--- PROBLEM REQUIREMENTS ---
Within the material below, how many lines include "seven"? Answer with the count only.

### RECORDS SUPPLIED

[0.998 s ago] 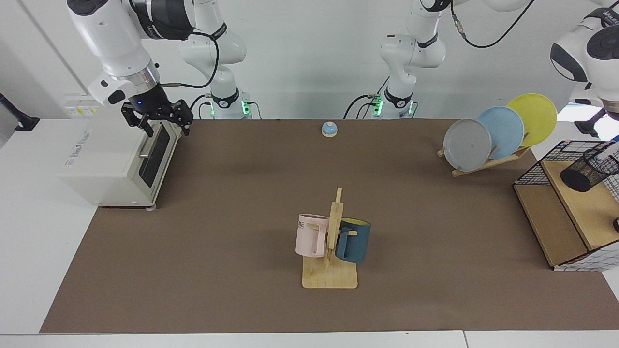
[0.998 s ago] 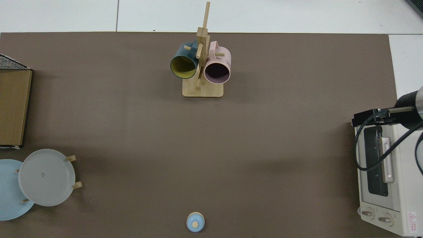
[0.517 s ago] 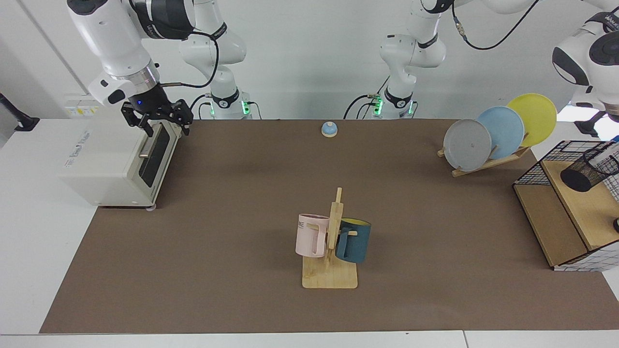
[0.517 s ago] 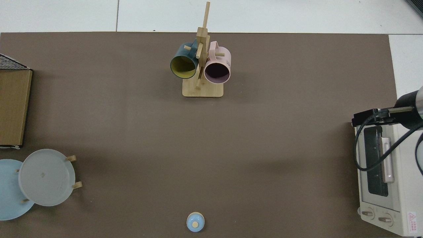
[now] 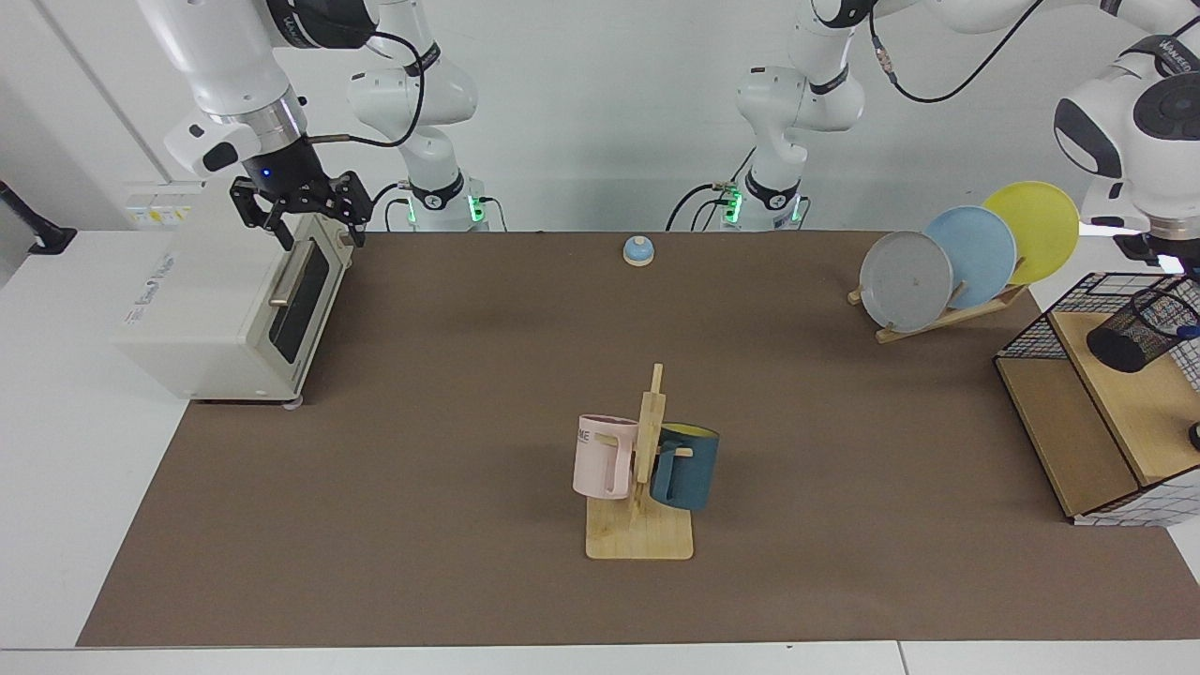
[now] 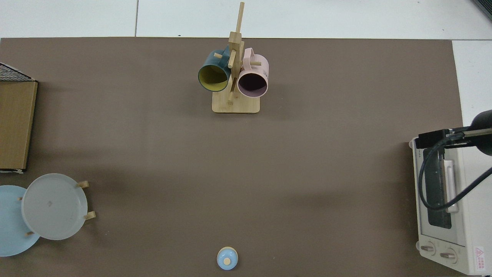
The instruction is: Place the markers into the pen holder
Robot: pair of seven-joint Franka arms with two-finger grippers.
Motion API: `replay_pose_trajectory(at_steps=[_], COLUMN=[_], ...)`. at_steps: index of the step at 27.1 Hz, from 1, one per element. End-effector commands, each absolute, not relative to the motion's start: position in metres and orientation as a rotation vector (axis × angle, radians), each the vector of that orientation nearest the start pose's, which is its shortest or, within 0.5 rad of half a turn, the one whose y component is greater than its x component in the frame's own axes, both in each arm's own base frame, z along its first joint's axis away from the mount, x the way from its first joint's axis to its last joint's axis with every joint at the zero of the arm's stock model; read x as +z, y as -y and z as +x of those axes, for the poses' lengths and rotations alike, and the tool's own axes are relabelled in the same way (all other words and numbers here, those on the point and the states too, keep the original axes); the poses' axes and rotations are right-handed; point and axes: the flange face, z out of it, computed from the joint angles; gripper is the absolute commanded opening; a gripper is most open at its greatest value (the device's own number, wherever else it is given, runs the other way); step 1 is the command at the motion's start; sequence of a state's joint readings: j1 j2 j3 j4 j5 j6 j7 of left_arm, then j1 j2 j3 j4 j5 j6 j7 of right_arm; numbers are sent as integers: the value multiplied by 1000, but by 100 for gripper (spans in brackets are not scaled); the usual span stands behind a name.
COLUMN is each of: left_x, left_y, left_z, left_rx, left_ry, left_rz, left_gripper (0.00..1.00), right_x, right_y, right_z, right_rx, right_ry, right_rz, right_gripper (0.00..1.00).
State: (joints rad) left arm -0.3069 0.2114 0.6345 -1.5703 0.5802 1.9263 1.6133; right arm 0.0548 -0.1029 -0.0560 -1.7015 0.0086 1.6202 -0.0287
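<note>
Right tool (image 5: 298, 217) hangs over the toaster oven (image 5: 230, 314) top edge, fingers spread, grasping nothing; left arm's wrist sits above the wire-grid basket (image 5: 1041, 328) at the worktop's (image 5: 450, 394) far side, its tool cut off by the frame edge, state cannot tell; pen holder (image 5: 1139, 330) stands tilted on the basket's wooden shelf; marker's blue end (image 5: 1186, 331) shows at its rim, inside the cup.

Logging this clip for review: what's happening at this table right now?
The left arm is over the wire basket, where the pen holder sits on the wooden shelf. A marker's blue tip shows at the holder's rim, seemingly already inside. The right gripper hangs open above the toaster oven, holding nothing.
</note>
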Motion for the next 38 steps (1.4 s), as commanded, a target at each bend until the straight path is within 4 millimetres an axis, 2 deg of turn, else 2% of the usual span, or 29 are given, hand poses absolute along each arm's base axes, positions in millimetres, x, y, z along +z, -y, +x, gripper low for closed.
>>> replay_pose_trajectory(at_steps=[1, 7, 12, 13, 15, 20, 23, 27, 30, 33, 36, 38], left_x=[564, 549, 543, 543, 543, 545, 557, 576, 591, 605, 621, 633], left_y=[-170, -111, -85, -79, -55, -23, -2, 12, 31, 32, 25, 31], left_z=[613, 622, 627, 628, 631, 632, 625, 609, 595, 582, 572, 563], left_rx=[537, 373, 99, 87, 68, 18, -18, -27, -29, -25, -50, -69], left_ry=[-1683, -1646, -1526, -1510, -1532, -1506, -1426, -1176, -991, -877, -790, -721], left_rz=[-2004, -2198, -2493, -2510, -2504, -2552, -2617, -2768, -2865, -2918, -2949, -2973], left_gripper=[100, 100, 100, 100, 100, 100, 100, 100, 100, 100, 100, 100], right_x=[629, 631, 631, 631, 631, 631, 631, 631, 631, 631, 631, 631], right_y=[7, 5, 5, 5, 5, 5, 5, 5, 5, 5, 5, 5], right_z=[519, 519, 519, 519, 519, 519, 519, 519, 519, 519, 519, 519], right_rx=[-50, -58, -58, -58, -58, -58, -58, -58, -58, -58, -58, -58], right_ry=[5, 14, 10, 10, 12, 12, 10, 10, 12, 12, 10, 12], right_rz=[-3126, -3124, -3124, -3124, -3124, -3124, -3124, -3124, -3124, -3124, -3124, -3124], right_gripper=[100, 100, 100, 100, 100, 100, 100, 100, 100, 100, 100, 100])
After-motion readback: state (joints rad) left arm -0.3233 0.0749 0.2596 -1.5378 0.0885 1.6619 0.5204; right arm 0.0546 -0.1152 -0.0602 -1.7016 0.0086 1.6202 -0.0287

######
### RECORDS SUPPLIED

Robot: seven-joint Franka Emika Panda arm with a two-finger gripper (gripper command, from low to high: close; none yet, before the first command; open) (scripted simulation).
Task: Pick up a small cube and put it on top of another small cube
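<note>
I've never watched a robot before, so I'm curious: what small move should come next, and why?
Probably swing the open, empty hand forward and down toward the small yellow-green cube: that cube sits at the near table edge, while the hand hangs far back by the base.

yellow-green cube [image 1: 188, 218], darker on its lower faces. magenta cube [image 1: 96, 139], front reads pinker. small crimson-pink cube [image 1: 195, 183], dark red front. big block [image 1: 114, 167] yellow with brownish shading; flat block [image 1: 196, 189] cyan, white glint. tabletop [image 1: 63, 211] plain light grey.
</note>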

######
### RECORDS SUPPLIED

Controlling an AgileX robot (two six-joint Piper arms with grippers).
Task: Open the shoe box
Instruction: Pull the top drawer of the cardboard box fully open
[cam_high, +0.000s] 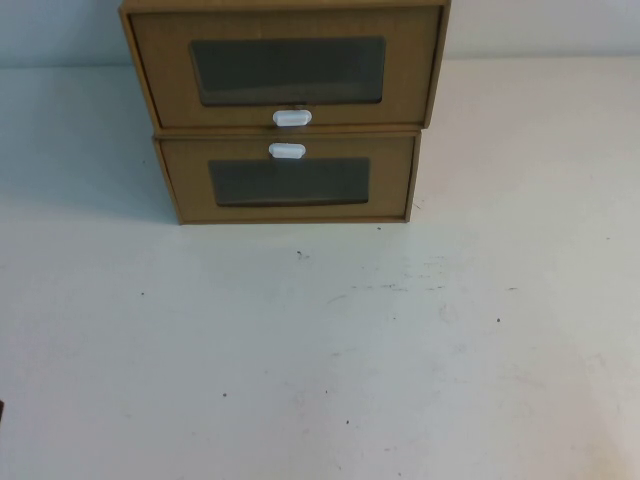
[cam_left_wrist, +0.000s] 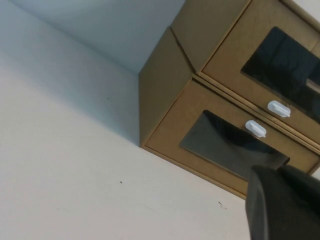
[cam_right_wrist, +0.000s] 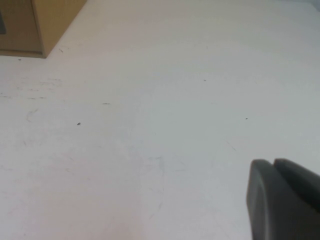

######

--- REPLY TO THE TASK ---
2